“The Phantom Uninsured.” Investors.com. 16 June 2009.
A friend of mine, Dan Sullivan*, lives in both Canada and the U.S., and is insured under two different health insurance programs, one government and one private. Which system is better?
Well, each is good in its own way, he says. He calls the Canadian approach an “80 percent system” because it’s good for 80 percent of what ails you—in other words, ordinary injuries and sicknesses. The treatments are good, fast, and low-cost.

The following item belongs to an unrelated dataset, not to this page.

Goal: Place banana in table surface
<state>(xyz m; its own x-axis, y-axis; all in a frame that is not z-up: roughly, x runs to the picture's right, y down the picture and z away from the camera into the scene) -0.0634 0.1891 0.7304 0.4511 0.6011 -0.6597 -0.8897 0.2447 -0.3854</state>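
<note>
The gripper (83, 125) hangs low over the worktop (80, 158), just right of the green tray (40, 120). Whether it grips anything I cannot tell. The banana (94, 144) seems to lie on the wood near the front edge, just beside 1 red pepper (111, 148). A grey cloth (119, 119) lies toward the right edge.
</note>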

But the moment you get into more specialized care and treatments, the system fails badly; for example, getting an MRI can take months. When his friend needed cataract surgery, she was told that she was too young and wouldn’t be eligible for treatment until she was sixty-five. A phone call had her taken care of in a private Chicago-area surgery center within a week.
There are many specialized forms of care that are scarce or non-existent because the system won’t pay for the doctors or the technology. For all of those, he comes to the U.S., where his coverage gives him instant access to top care.

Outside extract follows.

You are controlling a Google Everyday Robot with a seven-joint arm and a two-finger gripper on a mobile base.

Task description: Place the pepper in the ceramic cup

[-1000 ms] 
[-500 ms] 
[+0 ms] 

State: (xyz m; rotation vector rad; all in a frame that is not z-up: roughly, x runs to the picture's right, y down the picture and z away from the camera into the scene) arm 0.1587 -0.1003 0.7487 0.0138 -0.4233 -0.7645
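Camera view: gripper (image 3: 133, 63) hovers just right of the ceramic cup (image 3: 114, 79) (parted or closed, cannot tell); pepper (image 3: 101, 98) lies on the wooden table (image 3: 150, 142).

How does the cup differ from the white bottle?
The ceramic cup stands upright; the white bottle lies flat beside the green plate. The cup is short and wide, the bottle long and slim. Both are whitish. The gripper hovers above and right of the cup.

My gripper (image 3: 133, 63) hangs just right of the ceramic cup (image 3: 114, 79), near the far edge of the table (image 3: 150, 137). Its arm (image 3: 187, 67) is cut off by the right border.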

He believes that the Canadian system wouldn’t work in the U.S. because America’s population is ten times bigger and far more individualistic and entrepreneurial in its attitudes. The American system wouldn’t work in Canada because Canadians have a greater belief in and dependency on government than Americans do.

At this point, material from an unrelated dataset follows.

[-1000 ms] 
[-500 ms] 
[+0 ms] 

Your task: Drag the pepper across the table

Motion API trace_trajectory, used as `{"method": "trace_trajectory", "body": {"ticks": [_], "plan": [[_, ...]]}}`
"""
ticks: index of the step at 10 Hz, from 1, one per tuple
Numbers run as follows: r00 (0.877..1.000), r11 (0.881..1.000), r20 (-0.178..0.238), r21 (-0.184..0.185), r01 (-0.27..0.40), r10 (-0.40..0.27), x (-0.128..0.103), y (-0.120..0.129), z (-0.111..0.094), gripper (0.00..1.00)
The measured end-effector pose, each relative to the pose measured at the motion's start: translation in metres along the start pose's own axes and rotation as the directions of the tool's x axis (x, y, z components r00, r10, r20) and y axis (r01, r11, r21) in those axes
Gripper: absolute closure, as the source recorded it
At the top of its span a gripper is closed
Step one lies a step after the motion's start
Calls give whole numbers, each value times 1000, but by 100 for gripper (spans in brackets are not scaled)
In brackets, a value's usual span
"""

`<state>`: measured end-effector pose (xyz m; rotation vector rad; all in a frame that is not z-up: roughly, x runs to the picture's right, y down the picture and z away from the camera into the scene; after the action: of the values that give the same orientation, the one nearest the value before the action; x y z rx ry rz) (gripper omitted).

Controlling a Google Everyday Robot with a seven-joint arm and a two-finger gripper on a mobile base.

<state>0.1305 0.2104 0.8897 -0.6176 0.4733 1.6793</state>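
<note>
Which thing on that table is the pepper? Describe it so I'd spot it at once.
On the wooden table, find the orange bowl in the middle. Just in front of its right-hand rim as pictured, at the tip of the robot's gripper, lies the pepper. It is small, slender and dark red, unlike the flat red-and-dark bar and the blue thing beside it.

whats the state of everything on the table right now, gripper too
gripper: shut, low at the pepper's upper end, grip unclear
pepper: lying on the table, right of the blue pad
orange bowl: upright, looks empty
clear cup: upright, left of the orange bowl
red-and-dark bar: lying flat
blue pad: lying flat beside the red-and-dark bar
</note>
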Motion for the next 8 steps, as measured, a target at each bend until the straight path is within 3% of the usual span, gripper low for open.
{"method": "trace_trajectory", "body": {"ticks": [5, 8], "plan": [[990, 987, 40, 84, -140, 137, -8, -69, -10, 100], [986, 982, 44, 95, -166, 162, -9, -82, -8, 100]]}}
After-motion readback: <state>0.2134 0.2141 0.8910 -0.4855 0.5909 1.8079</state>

U.S. Census Bureau statistics show that of the reported 46 million who are not insured in the U.S., more than nine million are not citizens. In addition, more than 17 million with incomes of $50,000 or more choose not to buy insurance. Forty percent of the uninsured, or more than 18 million, are young, healthy individuals. Last year, all uninsured individuals in the U.S. received a total of $116 billion in health care despite their lack of coverage. No insurance doesn’t mean no care.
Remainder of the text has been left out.